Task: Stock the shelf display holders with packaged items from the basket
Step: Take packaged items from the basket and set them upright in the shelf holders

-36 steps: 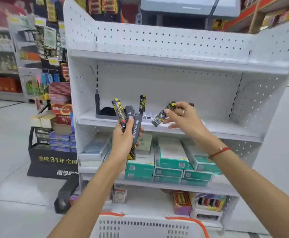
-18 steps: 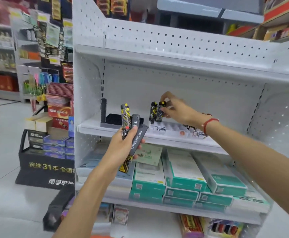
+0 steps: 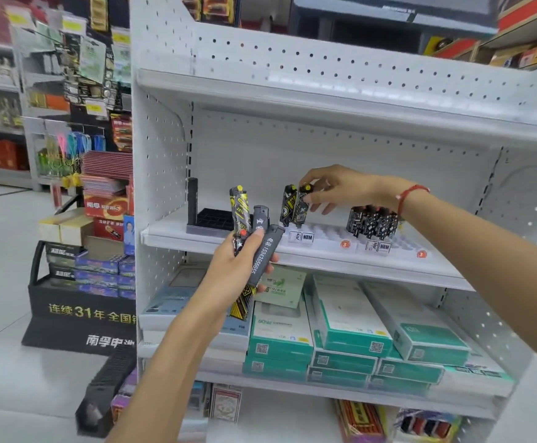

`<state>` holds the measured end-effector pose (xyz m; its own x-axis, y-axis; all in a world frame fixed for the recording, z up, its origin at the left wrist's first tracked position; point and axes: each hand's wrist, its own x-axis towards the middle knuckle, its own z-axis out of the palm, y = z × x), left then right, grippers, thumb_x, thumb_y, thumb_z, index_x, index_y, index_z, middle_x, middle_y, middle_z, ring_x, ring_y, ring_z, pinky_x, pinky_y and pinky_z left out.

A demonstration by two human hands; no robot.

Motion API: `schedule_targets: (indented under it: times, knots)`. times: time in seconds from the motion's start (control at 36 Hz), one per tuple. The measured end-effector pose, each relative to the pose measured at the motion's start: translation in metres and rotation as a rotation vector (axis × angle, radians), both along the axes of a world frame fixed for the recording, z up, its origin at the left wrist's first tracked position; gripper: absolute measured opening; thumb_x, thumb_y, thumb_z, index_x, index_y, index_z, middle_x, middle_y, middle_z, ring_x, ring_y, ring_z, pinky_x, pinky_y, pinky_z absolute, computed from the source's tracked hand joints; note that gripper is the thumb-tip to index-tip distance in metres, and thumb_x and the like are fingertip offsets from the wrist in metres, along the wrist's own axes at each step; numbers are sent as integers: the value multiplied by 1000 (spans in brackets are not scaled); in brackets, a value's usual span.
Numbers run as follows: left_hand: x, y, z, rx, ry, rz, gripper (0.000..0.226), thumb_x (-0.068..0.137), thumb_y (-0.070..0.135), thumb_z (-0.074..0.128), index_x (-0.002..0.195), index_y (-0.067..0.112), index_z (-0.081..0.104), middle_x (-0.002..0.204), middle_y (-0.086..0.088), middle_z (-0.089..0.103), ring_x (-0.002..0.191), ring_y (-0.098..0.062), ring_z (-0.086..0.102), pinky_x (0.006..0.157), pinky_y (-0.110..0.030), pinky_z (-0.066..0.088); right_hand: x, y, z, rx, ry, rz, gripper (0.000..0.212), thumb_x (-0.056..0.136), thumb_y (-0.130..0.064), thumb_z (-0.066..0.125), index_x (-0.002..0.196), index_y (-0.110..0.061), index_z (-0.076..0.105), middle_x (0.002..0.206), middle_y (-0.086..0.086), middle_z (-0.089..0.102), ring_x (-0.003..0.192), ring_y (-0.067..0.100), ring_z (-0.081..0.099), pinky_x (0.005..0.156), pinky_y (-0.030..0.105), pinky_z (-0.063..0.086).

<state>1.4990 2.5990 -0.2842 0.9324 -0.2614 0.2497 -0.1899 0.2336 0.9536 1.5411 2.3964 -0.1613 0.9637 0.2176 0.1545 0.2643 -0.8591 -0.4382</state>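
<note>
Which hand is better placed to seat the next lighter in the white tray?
Right. The right hand already pinches a lighter upright over the white tray, while the left hand is full, gripping spare lighters below shelf level.

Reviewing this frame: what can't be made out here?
- Basket: out of the head view, below the bottom edge.
- Lighters in left hand: count unclear, fingers cover them.
- Lighter under right hand: whether seated in white holder is hidden.
</note>
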Motion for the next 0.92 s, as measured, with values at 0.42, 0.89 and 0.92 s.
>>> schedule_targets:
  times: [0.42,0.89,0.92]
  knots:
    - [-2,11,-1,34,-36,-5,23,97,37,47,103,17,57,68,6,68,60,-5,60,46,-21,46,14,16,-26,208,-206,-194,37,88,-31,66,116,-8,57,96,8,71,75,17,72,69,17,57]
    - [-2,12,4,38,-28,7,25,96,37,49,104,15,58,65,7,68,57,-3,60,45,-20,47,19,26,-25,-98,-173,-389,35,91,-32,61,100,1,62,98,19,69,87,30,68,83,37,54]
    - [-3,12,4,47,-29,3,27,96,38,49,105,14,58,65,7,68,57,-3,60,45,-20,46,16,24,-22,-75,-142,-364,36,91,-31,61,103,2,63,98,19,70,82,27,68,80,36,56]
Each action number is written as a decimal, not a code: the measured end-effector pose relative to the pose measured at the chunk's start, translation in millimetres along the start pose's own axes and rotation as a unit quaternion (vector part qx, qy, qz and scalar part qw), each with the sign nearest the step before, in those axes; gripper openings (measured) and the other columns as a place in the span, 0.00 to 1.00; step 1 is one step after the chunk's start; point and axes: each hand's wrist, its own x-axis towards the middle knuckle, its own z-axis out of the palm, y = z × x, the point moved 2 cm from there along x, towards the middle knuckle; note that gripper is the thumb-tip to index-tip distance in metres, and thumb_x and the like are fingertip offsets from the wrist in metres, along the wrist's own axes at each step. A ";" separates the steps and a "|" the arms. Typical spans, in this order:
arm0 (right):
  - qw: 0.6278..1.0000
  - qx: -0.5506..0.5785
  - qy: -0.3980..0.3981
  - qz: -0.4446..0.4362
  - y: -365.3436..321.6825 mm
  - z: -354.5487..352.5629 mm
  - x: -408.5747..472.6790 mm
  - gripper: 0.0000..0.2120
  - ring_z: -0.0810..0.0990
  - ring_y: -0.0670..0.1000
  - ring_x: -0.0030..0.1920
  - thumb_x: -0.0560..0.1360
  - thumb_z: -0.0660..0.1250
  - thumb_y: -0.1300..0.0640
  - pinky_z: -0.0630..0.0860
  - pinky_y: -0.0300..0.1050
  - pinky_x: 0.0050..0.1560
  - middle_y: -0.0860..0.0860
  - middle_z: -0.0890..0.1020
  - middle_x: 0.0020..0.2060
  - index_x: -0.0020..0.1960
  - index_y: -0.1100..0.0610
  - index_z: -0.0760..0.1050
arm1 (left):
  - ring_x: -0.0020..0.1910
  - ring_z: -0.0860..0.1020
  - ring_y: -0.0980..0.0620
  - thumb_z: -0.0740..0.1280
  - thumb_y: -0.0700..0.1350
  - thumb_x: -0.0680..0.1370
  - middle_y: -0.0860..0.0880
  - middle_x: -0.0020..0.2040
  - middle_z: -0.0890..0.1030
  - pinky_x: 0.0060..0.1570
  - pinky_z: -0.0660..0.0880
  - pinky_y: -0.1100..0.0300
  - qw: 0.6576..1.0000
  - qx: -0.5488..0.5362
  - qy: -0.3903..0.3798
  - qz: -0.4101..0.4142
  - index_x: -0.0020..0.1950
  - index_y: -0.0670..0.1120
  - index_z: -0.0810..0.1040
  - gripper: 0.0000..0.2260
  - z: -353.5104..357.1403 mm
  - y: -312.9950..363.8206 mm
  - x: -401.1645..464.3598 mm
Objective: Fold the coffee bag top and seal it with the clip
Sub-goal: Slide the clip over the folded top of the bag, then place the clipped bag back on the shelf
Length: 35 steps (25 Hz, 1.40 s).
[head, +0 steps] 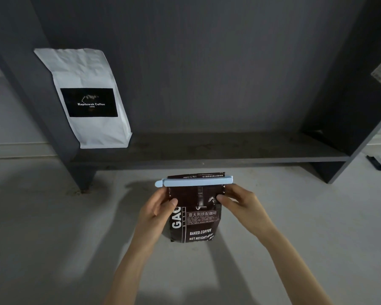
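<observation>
Clip (pixel 194 182) clamped across coffee bag (pixel 195 219) at frame centre — left hand (pixel 156 211), right hand (pixel 240 202) pinching bag's 2 sides; risked fold slipping free if unlatched.

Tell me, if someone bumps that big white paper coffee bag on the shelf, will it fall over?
Probably it could tip. The tall white paper coffee bag is tilted, leaning against the dark grey shelf's side wall, resting on a small base. Its wrinkled paper suggests it would crumple rather than stay stiff. It looks full, so likely a bit heavy and slow to slide.
</observation>
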 end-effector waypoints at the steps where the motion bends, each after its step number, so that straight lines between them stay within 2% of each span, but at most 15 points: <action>1: 1.000 0.003 0.015 0.002 2.1 1.9 -0.1 0.14 0.80 0.39 0.48 0.72 0.65 0.64 0.74 0.28 0.44 0.44 0.82 0.45 0.45 0.45 0.75 | 0.50 0.78 0.67 0.63 0.35 0.74 0.59 0.51 0.82 0.46 0.72 0.76 1.000 0.007 0.001 -0.007 0.52 0.54 0.76 0.15 -0.9 -1.7 -1.0; 2: 0.999 0.009 0.030 0.005 4.7 2.9 0.2 0.13 0.80 0.39 0.47 0.71 0.66 0.64 0.73 0.27 0.43 0.44 0.82 0.44 0.45 0.46 0.76 | 0.50 0.77 0.68 0.63 0.35 0.74 0.57 0.53 0.81 0.46 0.72 0.76 1.000 0.012 0.002 -0.015 0.53 0.54 0.75 0.14 -1.7 -3.5 -2.0; 5: 0.998 0.011 0.060 0.010 10.6 4.4 0.1 0.09 0.80 0.36 0.44 0.71 0.66 0.63 0.72 0.24 0.40 0.44 0.82 0.42 0.44 0.48 0.76 | 0.45 0.78 0.71 0.63 0.35 0.75 0.56 0.51 0.79 0.42 0.71 0.78 0.999 0.019 0.004 -0.033 0.54 0.51 0.75 0.13 -1.7 -9.5 -4.9; 7: 0.997 0.001 0.079 0.010 13.7 5.4 0.2 0.06 0.80 0.39 0.45 0.71 0.66 0.62 0.72 0.24 0.39 0.45 0.82 0.41 0.43 0.51 0.77 | 0.44 0.78 0.70 0.62 0.35 0.75 0.54 0.50 0.79 0.41 0.71 0.78 0.999 0.029 0.010 -0.032 0.57 0.45 0.74 0.12 -1.4 -12.5 -5.4; 9: 0.995 -0.006 0.096 0.010 14.9 7.1 0.7 0.03 0.80 0.40 0.44 0.71 0.67 0.61 0.73 0.25 0.39 0.47 0.82 0.40 0.42 0.54 0.77 | 0.42 0.79 0.69 0.63 0.36 0.75 0.54 0.48 0.81 0.40 0.72 0.77 0.998 0.044 0.025 -0.025 0.55 0.44 0.76 0.10 -2.1 -14.0 -5.1; 13: 0.993 0.009 0.118 0.009 9.6 8.1 3.9 0.05 0.80 0.42 0.41 0.69 0.69 0.60 0.74 0.28 0.38 0.47 0.82 0.37 0.36 0.53 0.76 | 0.37 0.79 0.67 0.66 0.37 0.73 0.61 0.35 0.84 0.37 0.72 0.77 0.996 0.070 0.048 -0.023 0.45 0.50 0.80 0.08 -7.3 -8.5 -1.5; 18: 0.995 0.004 0.101 -0.029 -20.5 5.8 28.2 0.06 0.79 0.40 0.38 0.68 0.70 0.58 0.72 0.26 0.38 0.47 0.82 0.36 0.35 0.48 0.78 | 0.38 0.80 0.66 0.67 0.38 0.72 0.59 0.36 0.84 0.38 0.73 0.76 0.994 0.085 0.072 0.005 0.42 0.56 0.80 0.11 -18.4 21.8 18.8; 21: 0.996 0.000 0.078 -0.052 -47.1 4.8 52.3 0.07 0.79 0.39 0.36 0.68 0.70 0.57 0.72 0.26 0.37 0.42 0.83 0.32 0.34 0.47 0.78 | 0.38 0.80 0.67 0.67 0.39 0.72 0.66 0.35 0.83 0.36 0.73 0.77 0.993 0.094 0.064 0.033 0.41 0.59 0.78 0.13 -24.2 49.5 39.3; 24: 0.995 0.010 0.063 -0.082 -76.6 4.2 82.5 0.07 0.78 0.36 0.32 0.69 0.70 0.58 0.70 0.25 0.33 0.39 0.82 0.28 0.35 0.48 0.78 | 0.39 0.79 0.70 0.66 0.38 0.73 0.69 0.34 0.82 0.35 0.71 0.79 0.989 0.107 0.061 0.075 0.43 0.58 0.77 0.13 -29.8 78.1 65.9; 26: 0.993 -0.008 0.055 -0.105 -95.7 6.6 105.3 0.06 0.79 0.35 0.34 0.69 0.69 0.58 0.70 0.23 0.34 0.39 0.82 0.32 0.37 0.47 0.79 | 0.39 0.80 0.68 0.66 0.37 0.73 0.63 0.35 0.84 0.35 0.73 0.77 0.987 0.103 0.077 0.094 0.45 0.57 0.77 0.13 -36.1 92.2 86.2; 28: 0.991 -0.024 0.048 -0.123 -109.7 12.2 128.5 0.05 0.79 0.33 0.35 0.70 0.69 0.58 0.70 0.22 0.35 0.39 0.82 0.35 0.40 0.48 0.79 | 0.37 0.81 0.66 0.66 0.37 0.73 0.57 0.40 0.82 0.35 0.76 0.74 0.985 0.095 0.101 0.105 0.48 0.55 0.77 0.12 -42.4 102.3 107.6; 31: 0.990 -0.030 0.056 -0.129 -117.5 22.1 161.4 0.03 0.78 0.32 0.34 0.70 0.69 0.58 0.69 0.21 0.34 0.39 0.81 0.35 0.40 0.50 0.79 | 0.34 0.80 0.67 0.65 0.37 0.74 0.55 0.40 0.81 0.30 0.74 0.75 0.981 0.097 0.128 0.108 0.53 0.51 0.77 0.12 -53.7 106.1 138.6; 33: 0.989 -0.035 0.061 -0.128 -117.8 28.1 180.1 0.03 0.77 0.30 0.35 0.70 0.69 0.58 0.69 0.20 0.35 0.39 0.81 0.35 0.41 0.51 0.79 | 0.35 0.80 0.68 0.65 0.38 0.74 0.54 0.41 0.81 0.30 0.74 0.75 0.981 0.105 0.133 0.100 0.58 0.45 0.75 0.13 -61.3 104.2 157.0; 35: 0.989 -0.041 0.059 -0.129 -116.2 33.9 197.4 0.02 0.76 0.29 0.34 0.70 0.69 0.58 0.68 0.19 0.36 0.39 0.80 0.35 0.42 0.53 0.80 | 0.35 0.80 0.69 0.65 0.38 0.74 0.54 0.41 0.81 0.32 0.75 0.75 0.980 0.106 0.140 0.091 0.59 0.43 0.75 0.14 -68.8 99.4 173.6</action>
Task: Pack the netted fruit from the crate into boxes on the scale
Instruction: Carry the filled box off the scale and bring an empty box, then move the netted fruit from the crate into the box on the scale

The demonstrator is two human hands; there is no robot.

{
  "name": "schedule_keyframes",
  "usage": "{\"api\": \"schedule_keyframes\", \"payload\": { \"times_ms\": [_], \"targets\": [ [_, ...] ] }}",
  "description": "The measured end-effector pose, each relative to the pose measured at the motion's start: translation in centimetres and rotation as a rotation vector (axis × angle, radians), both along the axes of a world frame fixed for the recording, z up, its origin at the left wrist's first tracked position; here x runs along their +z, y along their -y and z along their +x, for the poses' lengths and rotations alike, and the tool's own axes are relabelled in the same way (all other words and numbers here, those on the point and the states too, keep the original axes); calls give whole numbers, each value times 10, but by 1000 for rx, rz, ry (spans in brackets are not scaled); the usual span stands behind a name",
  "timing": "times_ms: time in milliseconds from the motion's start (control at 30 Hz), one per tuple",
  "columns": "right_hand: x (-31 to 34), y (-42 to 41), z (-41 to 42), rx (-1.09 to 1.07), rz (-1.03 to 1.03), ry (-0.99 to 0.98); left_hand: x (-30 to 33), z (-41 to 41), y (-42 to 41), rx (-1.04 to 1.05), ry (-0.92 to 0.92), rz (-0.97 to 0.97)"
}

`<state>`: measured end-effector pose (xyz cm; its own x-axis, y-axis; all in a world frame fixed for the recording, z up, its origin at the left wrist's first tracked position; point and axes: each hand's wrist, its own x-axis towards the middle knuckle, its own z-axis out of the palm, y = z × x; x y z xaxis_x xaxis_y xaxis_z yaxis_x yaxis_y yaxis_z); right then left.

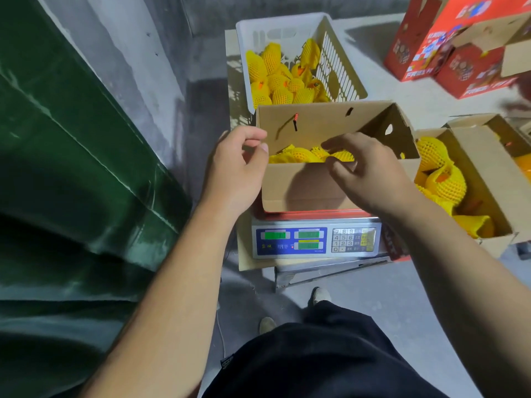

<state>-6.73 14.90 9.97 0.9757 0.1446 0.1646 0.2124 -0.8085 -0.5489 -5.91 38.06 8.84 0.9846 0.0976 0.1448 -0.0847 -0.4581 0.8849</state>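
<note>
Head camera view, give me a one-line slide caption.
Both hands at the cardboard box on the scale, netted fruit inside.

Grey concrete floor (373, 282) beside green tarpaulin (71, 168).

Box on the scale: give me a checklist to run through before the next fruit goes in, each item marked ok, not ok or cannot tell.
1. Box sits on the scale: ok.
2. Box top open, flaps clear of the opening: ok.
3. Room left in the box: ok; netted fruit covers only the bottom.
4. Crate behind the box holds more fruit: ok.
5. Hands free to pick: left hand rests at the box's left edge with an empty grip, ok; right hand reaches over the near wall, and whether it holds a fruit, cannot tell.
6. Scale reading against target: cannot tell; the lit displays are too blurred to read.
</note>
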Motion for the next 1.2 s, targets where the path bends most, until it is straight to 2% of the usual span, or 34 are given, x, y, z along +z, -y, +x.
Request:
{"api": "schedule_keyframes", "payload": {
  "times_ms": [167,300,367,467,567,667,733,800,867,967,1100,1200],
  "targets": [
    [13,12,30,36,59,15,12,33,16,-65,-19,33],
    [31,32,89,55,56,20,27,90,24,-116,-21,121],
    [39,42,133,96,13,-12,34,129,32,-129,1,190],
    [39,45,211,205,-156,-110,31,198,55,-194,-5,371],
    [24,43,295,290,-381,-243,14,275,81,-271,-138,621],
    [-8,42,347,381,-590,-412,-15,319,87,-363,-307,777],
    [-37,41,379,454,-714,-540,-41,345,93,-423,-419,950],
    [-69,37,399,539,-746,-655,-70,359,97,-542,-561,1207],
    [-101,35,411,604,-715,-702,-98,368,98,-654,-703,1340],
    [-145,38,424,607,-725,-707,-131,379,91,-647,-885,1261],
    [-175,19,421,543,-679,-872,-157,382,85,-533,-839,1266],
    [-176,10,413,631,-610,-781,-171,380,85,-503,-848,1238]
  ]
}}
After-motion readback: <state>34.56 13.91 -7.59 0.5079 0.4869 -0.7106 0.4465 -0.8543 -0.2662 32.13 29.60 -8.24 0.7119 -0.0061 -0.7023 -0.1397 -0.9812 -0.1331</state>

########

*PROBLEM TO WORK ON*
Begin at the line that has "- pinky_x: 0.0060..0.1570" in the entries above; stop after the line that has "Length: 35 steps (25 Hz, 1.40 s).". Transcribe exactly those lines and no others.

*EXPECTED ANSWER*
  - pinky_x: 0.0060..0.1570
  - pinky_z: -0.0660..0.0880
  - pinky_y: -0.1100..0.0300
  - qw: 0.6576..1.0000
  - qx: -0.5488..0.5362
  - qy: -0.3903..0.3798
  - qz: -0.4101..0.4142
  - index_x: -0.0020..0.1950
  - index_y: -0.0670..0.1120
  - index_z: -0.0810..0.1040
  - gripper: 0.0000..0.2260
  - z: -353.5104..357.1403 mm
  - y: -312.9950..363.8206 mm
  - x: -401.1645..464.3598 mm
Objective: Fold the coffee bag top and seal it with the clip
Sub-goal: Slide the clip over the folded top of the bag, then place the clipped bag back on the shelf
Length: 35 steps (25 Hz, 1.40 s).

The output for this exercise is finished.